Output all of the material once more, so that every line matches the original exactly.

START Provided data

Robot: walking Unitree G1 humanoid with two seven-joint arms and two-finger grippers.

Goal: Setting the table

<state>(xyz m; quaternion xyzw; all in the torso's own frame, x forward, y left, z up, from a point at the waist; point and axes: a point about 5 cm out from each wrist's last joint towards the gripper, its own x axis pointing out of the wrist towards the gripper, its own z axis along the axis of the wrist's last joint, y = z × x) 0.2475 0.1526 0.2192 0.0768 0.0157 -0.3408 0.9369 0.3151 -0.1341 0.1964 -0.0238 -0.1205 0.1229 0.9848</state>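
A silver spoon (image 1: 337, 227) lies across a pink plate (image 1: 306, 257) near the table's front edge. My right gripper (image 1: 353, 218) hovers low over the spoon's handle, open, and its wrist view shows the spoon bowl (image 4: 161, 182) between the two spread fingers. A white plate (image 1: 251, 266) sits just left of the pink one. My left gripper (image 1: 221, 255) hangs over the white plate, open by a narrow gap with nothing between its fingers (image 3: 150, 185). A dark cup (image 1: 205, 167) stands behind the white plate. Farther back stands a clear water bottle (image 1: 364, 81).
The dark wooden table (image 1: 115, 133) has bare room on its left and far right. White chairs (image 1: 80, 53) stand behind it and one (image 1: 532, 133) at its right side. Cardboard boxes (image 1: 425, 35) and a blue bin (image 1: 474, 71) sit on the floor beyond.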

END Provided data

■ **Your solution**:
Robot: walking Unitree G1 humanoid with two seven-joint arms and two-finger grippers.

Goal: Setting the table

<state>(xyz m; quaternion xyzw; all in the torso's own frame, x forward, y left, z up, from a point at the waist; point and axes: a point about 5 cm out from each wrist's last joint towards the gripper, its own x axis pointing out of the wrist towards the gripper, its own z axis along the axis of the wrist's last joint, y = z × x) 0.2475 0.1526 0.2192 0.0768 0.0157 -0.3408 0.9369 0.3151 -0.1341 0.1964 -0.0238 -0.1205 0.1229 0.9848</state>
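A silver spoon (image 1: 337, 227) lies across a pink plate (image 1: 306, 257) near the table's front edge. My right gripper (image 1: 353, 218) hovers low over the spoon's handle, open, and its wrist view shows the spoon bowl (image 4: 161, 182) between the two spread fingers. A white plate (image 1: 251, 266) sits just left of the pink one. My left gripper (image 1: 221, 255) hangs over the white plate, open by a narrow gap with nothing between its fingers (image 3: 150, 185). A dark cup (image 1: 205, 167) stands behind the white plate. Farther back stands a clear water bottle (image 1: 364, 81).
The dark wooden table (image 1: 115, 133) has bare room on its left and far right. White chairs (image 1: 80, 53) stand behind it and one (image 1: 532, 133) at its right side. Cardboard boxes (image 1: 425, 35) and a blue bin (image 1: 474, 71) sit on the floor beyond.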

What was requested is fully covered by this answer.